Je me lève, pousse doucement la chaise. Mes pieds me guident vers la porte. Je prends son manteau, celui qu’il avait oublié sur la patère le dernier jour. Il sent encore un peu le bois et la pluie. Je le porte, juste pour sentir ce qu’il sentait. Je descends l’escalier. Les marches craquent. Le monde respire. Dehors, Paris est humide, brillante de lumière. Les pavés reflètent les lampadaires. Je marche sans savoir où aller, mais chaque pas me semble plus léger. Je croise un couple enlacé sous un parapluie. Ils me sourient. Je leur rends un sourire timide. C’est la première fois depuis longtemps que mes lèvres se souviennent comment faire. Au bout de la rue, un musicien joue du piano sous un porche. Ce n’est pas A Thousand Years, mais quelques accords y ressemblent. Je m’arrête. Il me regarde sans rien dire, continue de jouer. Je ferme les yeux. Je le vois. Pas comme une apparition, pas comme un fantôme. Juste une image. Assis sur le banc du Luxembourg, son manteau beige, sa main levée vers moi. Il ne parle pas. Il sourit. Je souris aussi. Et pour la première fois, le souvenir ne me brise pas. Il m’enveloppe doucement, comme un au revoir qu’on comprend enfin.
And all along I believed I would find you...

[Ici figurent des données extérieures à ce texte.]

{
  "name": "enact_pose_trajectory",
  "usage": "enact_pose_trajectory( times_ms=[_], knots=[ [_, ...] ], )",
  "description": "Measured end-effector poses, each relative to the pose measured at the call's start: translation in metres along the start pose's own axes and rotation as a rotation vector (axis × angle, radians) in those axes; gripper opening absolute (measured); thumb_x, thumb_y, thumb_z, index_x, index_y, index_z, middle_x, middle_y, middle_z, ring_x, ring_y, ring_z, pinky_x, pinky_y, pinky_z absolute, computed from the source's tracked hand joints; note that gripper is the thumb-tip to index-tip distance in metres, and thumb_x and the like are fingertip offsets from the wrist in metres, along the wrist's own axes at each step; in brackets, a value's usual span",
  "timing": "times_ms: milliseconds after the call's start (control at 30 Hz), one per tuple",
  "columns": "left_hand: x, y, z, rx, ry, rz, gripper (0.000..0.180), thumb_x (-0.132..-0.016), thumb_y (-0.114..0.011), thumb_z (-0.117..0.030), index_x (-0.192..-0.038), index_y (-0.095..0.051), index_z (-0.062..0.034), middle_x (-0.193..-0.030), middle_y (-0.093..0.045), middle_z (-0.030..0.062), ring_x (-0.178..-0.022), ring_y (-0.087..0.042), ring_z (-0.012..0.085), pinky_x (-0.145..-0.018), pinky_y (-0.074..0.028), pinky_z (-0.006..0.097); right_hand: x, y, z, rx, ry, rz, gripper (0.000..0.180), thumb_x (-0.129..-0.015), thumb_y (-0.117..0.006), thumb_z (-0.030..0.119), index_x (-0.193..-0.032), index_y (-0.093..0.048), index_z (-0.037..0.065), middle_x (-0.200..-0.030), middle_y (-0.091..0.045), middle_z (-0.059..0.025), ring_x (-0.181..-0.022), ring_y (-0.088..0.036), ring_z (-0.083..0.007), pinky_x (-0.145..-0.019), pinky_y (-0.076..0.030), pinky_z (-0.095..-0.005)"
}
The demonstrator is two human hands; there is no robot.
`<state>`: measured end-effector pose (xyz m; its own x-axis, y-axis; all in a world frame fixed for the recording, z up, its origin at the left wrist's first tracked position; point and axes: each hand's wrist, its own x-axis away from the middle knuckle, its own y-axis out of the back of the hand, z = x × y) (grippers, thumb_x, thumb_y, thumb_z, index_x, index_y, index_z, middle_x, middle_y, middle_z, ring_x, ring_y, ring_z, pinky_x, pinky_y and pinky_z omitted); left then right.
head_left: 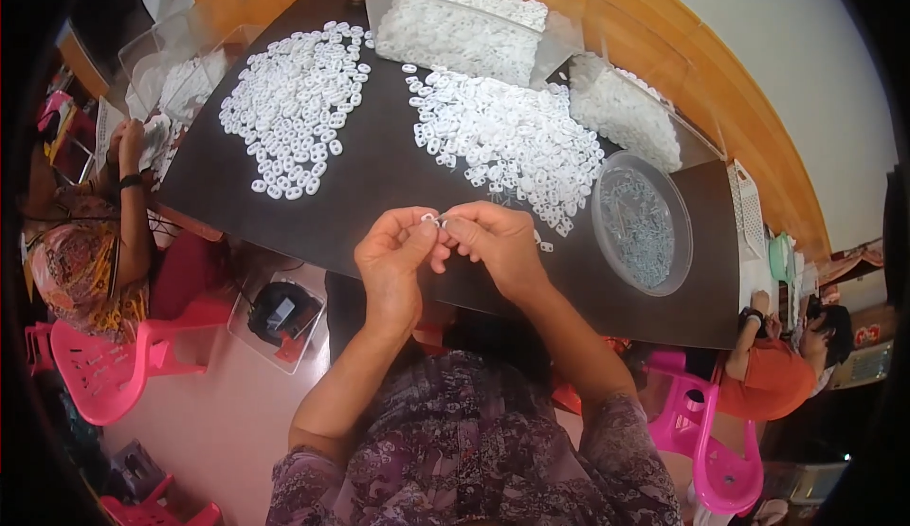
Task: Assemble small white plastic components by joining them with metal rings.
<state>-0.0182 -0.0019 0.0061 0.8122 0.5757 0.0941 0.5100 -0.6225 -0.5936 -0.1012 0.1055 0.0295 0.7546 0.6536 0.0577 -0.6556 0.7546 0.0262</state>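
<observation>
Over the near edge of the dark table (379,171), my two hands meet at the fingertips. Between thumb and fingers, my left hand (391,256) pinches a small white plastic piece (428,217). My right hand (500,244) is closed in a pinch against it; what its fingertips grip is too small to make out. Just beyond my hands lies a spread heap of loose white plastic pieces (502,128). Farther left is a pile of white oval pieces with two holes (299,99). A round clear tub (604,232) of small grey metal screws or pins stands at the right.
Clear bins (559,47) full of white pieces line the back; another bin (697,133) sits at right. At far left a person (85,232) works by a pink chair (100,365). A person in orange (773,379) sits at right near another pink chair (725,469).
</observation>
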Motion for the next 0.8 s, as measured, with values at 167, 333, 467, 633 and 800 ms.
enact_pose_trajectory(
  times_ms=[167,333,467,633,800],
  knots=[
    [0.002,0.001,-0.001,-0.072,0.013,0.069,0.011,-0.087,-0.058,-0.005,-0.091,-0.06,0.0046,-0.076,-0.062,0.0093,-0.059,-0.057,0.0118,-0.051,-0.046,0.022,0.001,0.008,-0.006,0.087,0.072,0.132,0.017,-0.087,-0.058,0.004,-0.099,-0.059,-0.008,-0.082,-0.064,-0.0082,-0.074,-0.06,-0.0124,-0.069,-0.049,-0.0246],
    [0.005,0.003,-0.001,-0.122,0.058,0.089,0.011,-0.087,-0.058,-0.005,-0.091,-0.061,0.0045,-0.075,-0.063,0.0093,-0.058,-0.057,0.012,-0.05,-0.045,0.022,0.002,0.01,-0.013,-0.056,0.057,0.041,0.009,-0.084,-0.059,0.002,-0.091,-0.06,-0.003,-0.077,-0.063,-0.0043,-0.07,-0.059,-0.0092,-0.063,-0.048,-0.0228],
    [0.006,0.002,0.001,-0.101,0.104,0.076,0.011,-0.086,-0.059,-0.005,-0.09,-0.061,0.0049,-0.076,-0.063,0.0099,-0.058,-0.057,0.0123,-0.05,-0.045,0.022,0.006,0.01,-0.003,-0.062,0.028,0.05,0.014,-0.085,-0.058,0.005,-0.096,-0.06,-0.003,-0.082,-0.064,-0.0069,-0.073,-0.06,-0.0104,-0.064,-0.046,-0.0218],
    [0.004,0.001,-0.004,-0.067,0.098,0.068,0.011,-0.086,-0.059,-0.004,-0.092,-0.06,0.0055,-0.076,-0.063,0.0111,-0.057,-0.057,0.0122,-0.049,-0.045,0.022,0.004,0.01,-0.001,-0.026,0.067,-0.025,0.015,-0.083,-0.059,0.007,-0.096,-0.063,0.0,-0.076,-0.063,-0.0014,-0.066,-0.054,-0.0056,-0.058,-0.041,-0.0188],
    [0.004,0.007,-0.001,-0.072,0.062,0.076,0.016,-0.087,-0.057,-0.003,-0.101,-0.058,0.006,-0.077,-0.062,0.0098,-0.058,-0.056,0.0094,-0.05,-0.044,0.02,0.0,0.014,-0.009,-0.038,0.044,0.016,0.014,-0.082,-0.06,0.006,-0.095,-0.065,0.002,-0.076,-0.061,0.0013,-0.065,-0.051,-0.0041,-0.057,-0.039,-0.0179]
  ],
)
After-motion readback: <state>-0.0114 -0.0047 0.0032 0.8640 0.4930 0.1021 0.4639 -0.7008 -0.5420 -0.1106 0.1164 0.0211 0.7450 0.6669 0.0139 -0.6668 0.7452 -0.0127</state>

Time has brought your heart to me...
I have loved you for a thousand years...
I’ll love you for a thousand more...
Les dernières paroles me traversent. Elles n’appartiennent plus à la chanson, ni à lui, ni à moi. Elles appartiennent à ce que nous avons été. Je rouvre les yeux. Le musicien s’arrête, me regarde, comprend sans que je dise un mot. Je lui glisse une pièce, chuchote :
« Merci. »
Je rentre lentement, les mains posées sur la barre de la poussette. Le vent a séché mes larmes avant même qu’elles ne tombent. Les roues glissent doucement sur le trottoir. Dans la rue, les lumières s’éteignent une à une, comme si la ville se mettait au repos. Je monte les escaliers avec précaution, pousse la porte. L’appartement m’accueille, silencieux, mais plus tout à fait vide. Je range enfin ses clés dans le tiroir. Pas pour oublier. Pour continuer. Je m’assois près de la fenêtre, la poussette tout près de moi. La radio est muette. Mais dans ma tête, la chanson tourne encore, plus douce, plus lointaine. Elle ne fait plus mal. Elle vit.
For a thousand years...
And a thousand more.
Je ferme les yeux, respire, serre notre fille contre moi, et pour la première fois depuis un an, je me sens vivante.